• Exercise aim: The answer consists of one number: how many lines of the data below include the string "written".

+ + +

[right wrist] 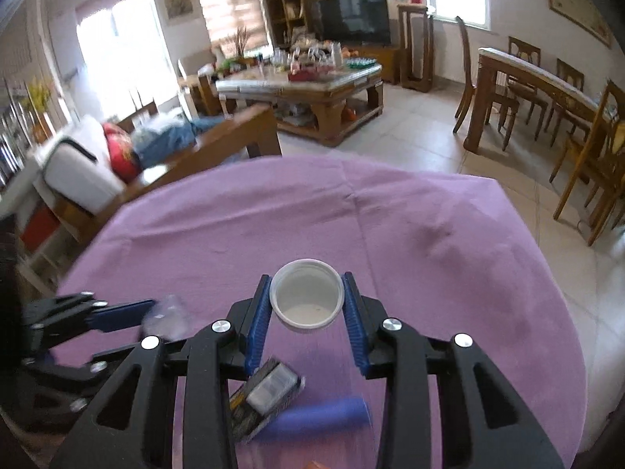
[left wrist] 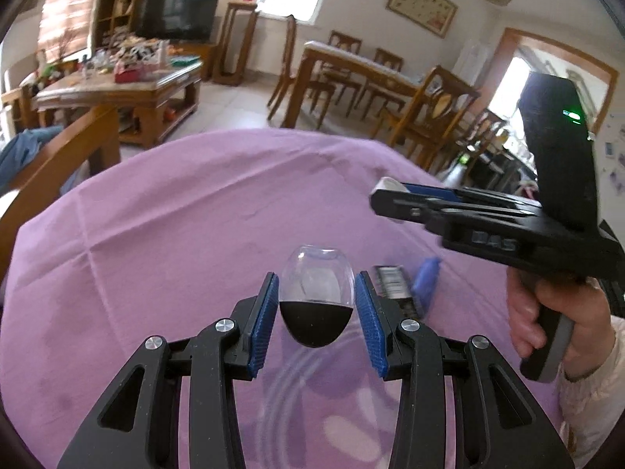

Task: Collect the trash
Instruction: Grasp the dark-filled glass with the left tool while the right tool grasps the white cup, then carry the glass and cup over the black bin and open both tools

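Observation:
My left gripper [left wrist: 317, 305] is shut on a clear plastic capsule with a black lower half [left wrist: 315, 305], held above the purple tablecloth [left wrist: 175, 215]. My right gripper [right wrist: 306, 305] is shut on a small white plastic cup [right wrist: 306, 299], open mouth toward the camera. In the left wrist view the right gripper [left wrist: 381, 191] hovers at the right with the white cup [left wrist: 390, 184] at its tips. A dark wrapper with a barcode [left wrist: 394, 281] [right wrist: 269, 394] and a blue tube-like piece [left wrist: 425, 277] [right wrist: 324, 416] lie on the cloth. The left gripper [right wrist: 156, 312] shows blurred at the left.
The cloth-covered table [right wrist: 429, 242] ends at a rounded far edge. Beyond it stand a wooden sofa arm [right wrist: 218, 144], a cluttered coffee table [right wrist: 304, 90], and a dining table with chairs [right wrist: 547, 90]. A faint clear ring shows on the cloth [left wrist: 312, 383].

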`<state>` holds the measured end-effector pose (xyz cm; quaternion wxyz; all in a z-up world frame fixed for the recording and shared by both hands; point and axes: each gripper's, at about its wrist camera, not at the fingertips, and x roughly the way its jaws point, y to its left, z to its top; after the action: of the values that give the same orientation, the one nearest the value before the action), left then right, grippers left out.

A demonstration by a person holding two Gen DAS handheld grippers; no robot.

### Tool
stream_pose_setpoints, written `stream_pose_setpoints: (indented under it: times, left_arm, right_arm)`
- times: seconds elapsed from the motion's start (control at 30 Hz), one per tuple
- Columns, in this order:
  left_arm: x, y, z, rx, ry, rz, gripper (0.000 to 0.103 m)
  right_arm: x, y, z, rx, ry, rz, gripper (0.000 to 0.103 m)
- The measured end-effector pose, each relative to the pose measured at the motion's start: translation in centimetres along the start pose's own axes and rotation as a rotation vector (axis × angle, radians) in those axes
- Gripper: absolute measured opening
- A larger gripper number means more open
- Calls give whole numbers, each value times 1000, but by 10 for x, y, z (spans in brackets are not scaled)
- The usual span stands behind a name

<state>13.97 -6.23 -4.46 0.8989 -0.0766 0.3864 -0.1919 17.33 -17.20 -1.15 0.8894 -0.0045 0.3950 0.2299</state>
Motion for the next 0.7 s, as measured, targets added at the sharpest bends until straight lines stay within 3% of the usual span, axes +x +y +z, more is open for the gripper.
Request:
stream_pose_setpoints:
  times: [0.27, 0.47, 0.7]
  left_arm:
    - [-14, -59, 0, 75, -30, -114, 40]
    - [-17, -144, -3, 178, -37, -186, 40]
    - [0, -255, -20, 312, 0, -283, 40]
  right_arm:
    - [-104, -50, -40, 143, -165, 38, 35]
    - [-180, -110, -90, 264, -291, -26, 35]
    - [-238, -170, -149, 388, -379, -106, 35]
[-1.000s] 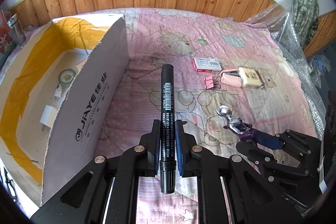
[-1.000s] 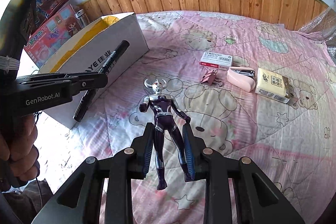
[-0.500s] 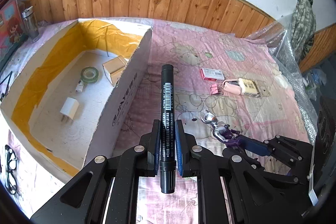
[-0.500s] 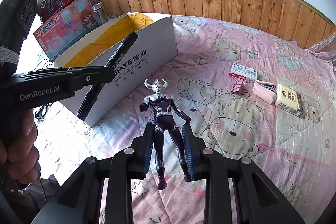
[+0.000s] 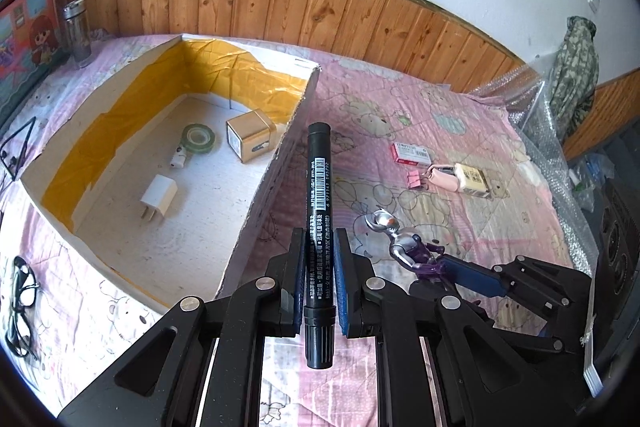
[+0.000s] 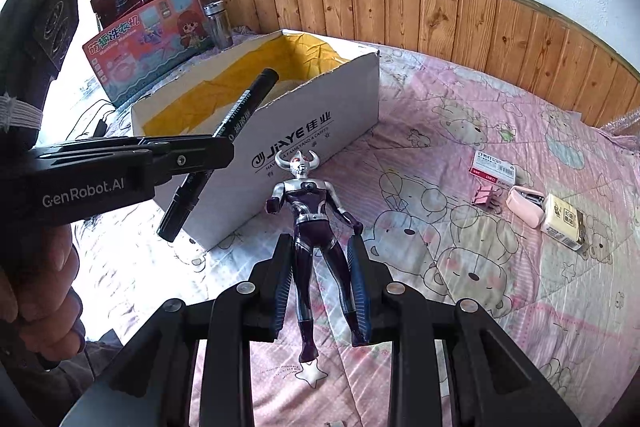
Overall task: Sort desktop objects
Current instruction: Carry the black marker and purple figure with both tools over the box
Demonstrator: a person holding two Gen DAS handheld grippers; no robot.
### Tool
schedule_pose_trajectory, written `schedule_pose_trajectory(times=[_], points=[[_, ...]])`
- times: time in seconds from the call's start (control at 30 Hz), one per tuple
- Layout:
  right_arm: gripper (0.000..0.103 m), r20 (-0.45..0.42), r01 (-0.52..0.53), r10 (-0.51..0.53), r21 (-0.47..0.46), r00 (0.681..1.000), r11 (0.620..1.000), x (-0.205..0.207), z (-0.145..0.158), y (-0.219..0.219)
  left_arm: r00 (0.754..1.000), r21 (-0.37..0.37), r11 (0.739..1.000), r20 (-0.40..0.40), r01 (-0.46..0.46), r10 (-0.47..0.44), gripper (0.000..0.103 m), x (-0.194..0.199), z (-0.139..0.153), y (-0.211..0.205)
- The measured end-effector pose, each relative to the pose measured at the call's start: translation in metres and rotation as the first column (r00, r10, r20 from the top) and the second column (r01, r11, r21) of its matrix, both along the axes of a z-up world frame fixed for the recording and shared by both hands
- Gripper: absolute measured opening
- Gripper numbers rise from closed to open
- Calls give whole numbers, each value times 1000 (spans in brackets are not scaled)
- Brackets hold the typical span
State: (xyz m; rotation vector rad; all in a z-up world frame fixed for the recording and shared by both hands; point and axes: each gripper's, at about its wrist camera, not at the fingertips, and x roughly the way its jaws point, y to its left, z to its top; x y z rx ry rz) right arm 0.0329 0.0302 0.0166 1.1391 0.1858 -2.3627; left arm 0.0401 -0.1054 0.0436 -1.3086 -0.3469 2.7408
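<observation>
Black plastic runs lengthwise between the jaws of the left gripper (image 5: 318, 279), which are clamped on the lower barrel of a marker pen (image 5: 319, 215); its capped end reaches well ahead of the tips, and its tail sticks out behind them. The right gripper (image 6: 322, 279) is closed on the legs of a silver and purple toy figure (image 6: 306, 211), whose horned head points forward past the tips. Ahead and to the left of the left jaws stands an open cardboard box (image 5: 276, 163) lined with yellow tape, already holding a roll of tape (image 5: 199, 137), a small tan carton (image 5: 250, 135) and a white charger plug (image 5: 158, 195). The step in hand looks to be carrying both items to that box. It would go best if the left hand swung further left until the whole pen sat past the near wall, lowered it close to the floor of the box, then opened, so that the round barrel neither rolls nor strikes the rim. The figure should follow afterwards, keeping the two tools from crossing. Legible writing: "JiAYE" with Chinese characters on the box wall, "GenRobot.AI" on the left tool's side, and a barcode with small Chinese print on the pen. Beyond the right jaws, to their right, lie a red-and-white staple box (image 6: 493, 167), a pink binder clip (image 6: 485, 195), a pink stapler (image 6: 525, 205) and a cream packet (image 6: 565, 223); their print is too small to read.
</observation>
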Motion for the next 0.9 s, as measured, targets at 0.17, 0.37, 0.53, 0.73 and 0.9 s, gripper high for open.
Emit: schedule_pose_trajectory(times=[0.17,0.37,0.53,0.73,0.9], points=[[29,5,-11,11,2,1000,1000,-3,0,-9,1000,16,1000,-17,-15,15,13,3,5,-10],[29,-11,-24,24,10,1000,1000,-10,7,-19,999,35,998,-31,-44,45,13,2,11,-28],[29,-33,-32,33,12,999,999,-20,19,-28,997,48,996,-38,-71,73,13,-1,16,-43],[29,-55,-59,60,19,997,998,-33,30,-45,993,61,992,-40,-106,109,13,-8,18,-63],[29,-67,-88,90,30,994,996,-41,36,-61,989,76,987,-32,-141,144,13,-12,16,-82]])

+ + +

• Response: 2